O cálice das verdades interiores
molhou sua garganta e amargou toda sua boca. Com os olhos fechados seu corpo
derretia no calor e caía aos pedaços. As narinas cada vez mais irritadas não
suportavam a entrada de tanto ar. Mãos e costas encolhidas e um choro
inconsolável tomaram o seu ser. Os dentes doloridos já não faziam mais parte
daquela boca e as pernas estavam submersas na intensa frieza das águas. Seu
ninho era frio e lhe fazia tremer toda a carne, inexplicavelmente já perdera
todos os sentidos humanos, passando a escutar como aves e se perturbar com todo
e qualquer ruído que chegasse aos seus sensíveis ouvidos.
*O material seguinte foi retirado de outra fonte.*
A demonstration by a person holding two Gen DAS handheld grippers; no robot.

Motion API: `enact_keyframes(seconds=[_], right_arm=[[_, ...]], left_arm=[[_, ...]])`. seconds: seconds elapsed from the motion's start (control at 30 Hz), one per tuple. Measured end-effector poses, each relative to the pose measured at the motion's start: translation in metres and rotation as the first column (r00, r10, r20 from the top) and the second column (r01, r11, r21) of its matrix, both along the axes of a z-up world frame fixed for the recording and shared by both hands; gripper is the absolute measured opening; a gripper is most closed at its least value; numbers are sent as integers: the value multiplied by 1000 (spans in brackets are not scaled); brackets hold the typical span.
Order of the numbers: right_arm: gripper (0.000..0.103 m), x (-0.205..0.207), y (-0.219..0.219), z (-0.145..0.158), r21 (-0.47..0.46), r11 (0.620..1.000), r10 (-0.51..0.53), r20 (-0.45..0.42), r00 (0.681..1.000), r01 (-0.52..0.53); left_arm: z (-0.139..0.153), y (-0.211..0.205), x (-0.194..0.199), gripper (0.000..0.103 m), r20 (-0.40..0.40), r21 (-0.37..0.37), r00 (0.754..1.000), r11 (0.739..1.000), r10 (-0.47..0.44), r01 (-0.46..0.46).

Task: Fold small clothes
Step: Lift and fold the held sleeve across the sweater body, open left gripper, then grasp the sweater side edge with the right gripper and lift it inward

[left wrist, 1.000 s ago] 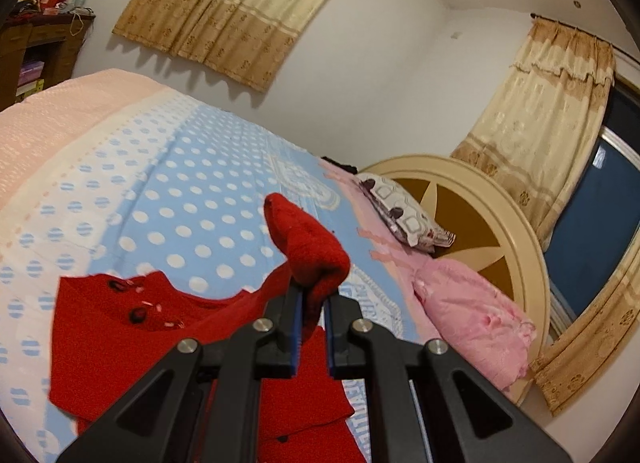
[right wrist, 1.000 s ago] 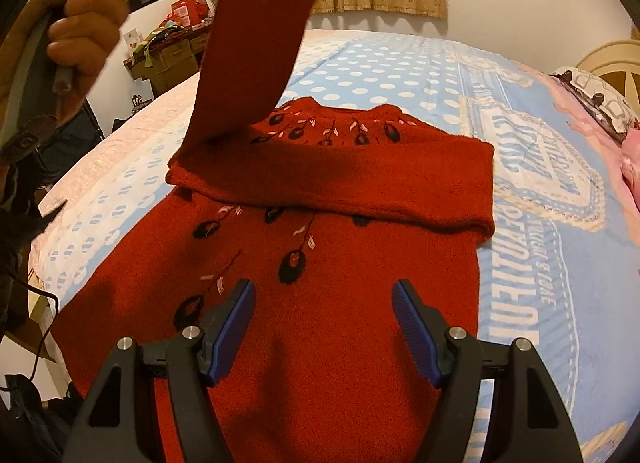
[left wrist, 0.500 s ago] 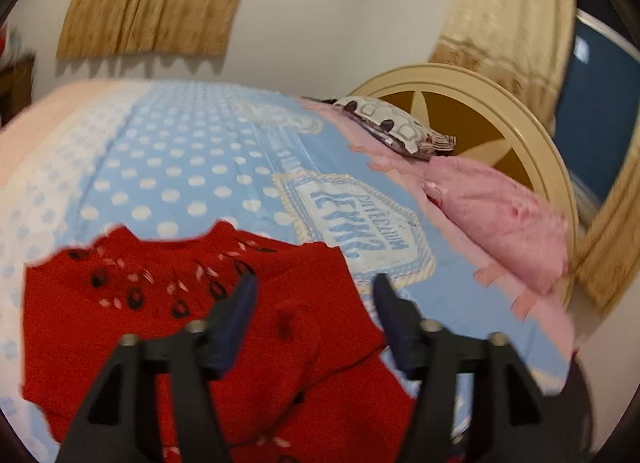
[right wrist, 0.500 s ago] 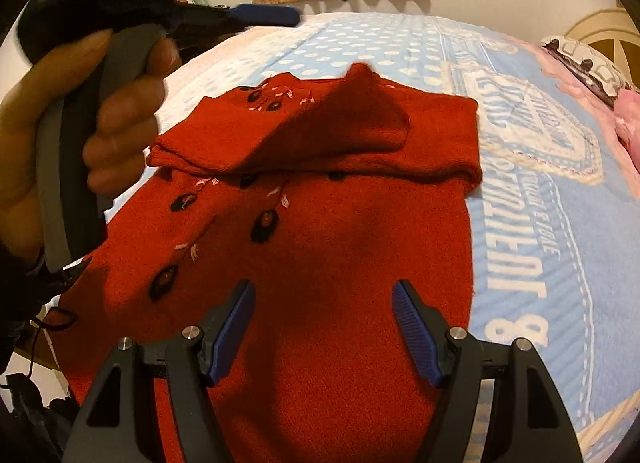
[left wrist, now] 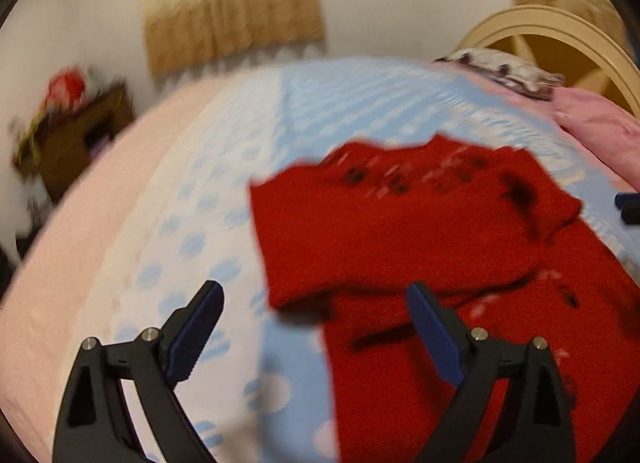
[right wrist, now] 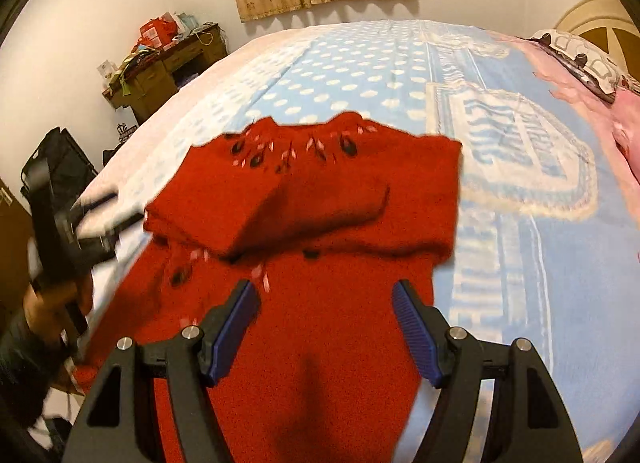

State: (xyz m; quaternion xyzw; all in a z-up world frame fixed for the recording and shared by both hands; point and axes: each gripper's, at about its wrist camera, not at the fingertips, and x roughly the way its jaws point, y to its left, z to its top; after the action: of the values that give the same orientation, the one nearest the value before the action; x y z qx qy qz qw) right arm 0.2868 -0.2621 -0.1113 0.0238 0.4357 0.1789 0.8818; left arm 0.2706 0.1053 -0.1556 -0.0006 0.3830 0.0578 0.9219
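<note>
A small red knit sweater (right wrist: pixel 320 303) with dark flower marks lies flat on the blue dotted bedspread (right wrist: pixel 360 63), both sleeves folded across its chest. In the blurred left wrist view the sweater (left wrist: pixel 400 231) lies ahead and to the right. My left gripper (left wrist: pixel 314 317) is open and empty, above the sweater's left edge. It also shows at the left of the right wrist view (right wrist: pixel 96 219), held in a hand. My right gripper (right wrist: pixel 326 305) is open and empty above the sweater's lower body.
Pink pillows (left wrist: pixel 600 131) and a patterned cushion (right wrist: pixel 584 59) lie at the round headboard (left wrist: pixel 560 43) on the right. A cluttered wooden desk (right wrist: pixel 160 63) stands by the far wall. A dark chair or bag (right wrist: pixel 56 167) stands left of the bed.
My left gripper let go of the left sleeve, which now lies folded across the chest, and swung left and down to the sweater's left side. The right gripper stayed open over the lower body.
</note>
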Motion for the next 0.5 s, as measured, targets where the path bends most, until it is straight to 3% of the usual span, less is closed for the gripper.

Suas penas ainda
pequenas estavam molhadas e uma breve crise de riso se estampou no rosto. Já
estava na hora de amargar a boca novamente quando seu estômago esquentou e num
movimento abrupto veio a necessidade de expelir o vômito da cura. Sua vontade
era de voar, mas algo prendia suas asas nos pensamentos racionais que lhe
vinham negar a experiência da mutação. Ao impedir sua força interior entrou em
transe e passou a ter densas visões de animais e insetos que nunca havia visto
na vida racional, todos os que passavam por perto possuíam olhos, muitos olhos
a olhar a ave que não tinha descoberto a maravilhosa liberdade plena por meio
do voo. Outra vez sentiu o poder da cura e expeliu um viscoso vômito do pranto reprimido.
Precisou de ajuda para se libertar das garras do perigo em meio aos calafrios e
tremores de seu corpo, logo ouviu uma voz apaziguadora e solícita aos seus
suspiros temerosos. Essa mão auxiliadora foi ao seu encontro, despertando sua
alma do distante sono de embriaguez que aos poucos voltava para luz. Logo veio
a aurora boreal e pigmentos violetas despontaram por entre todos os irmãos.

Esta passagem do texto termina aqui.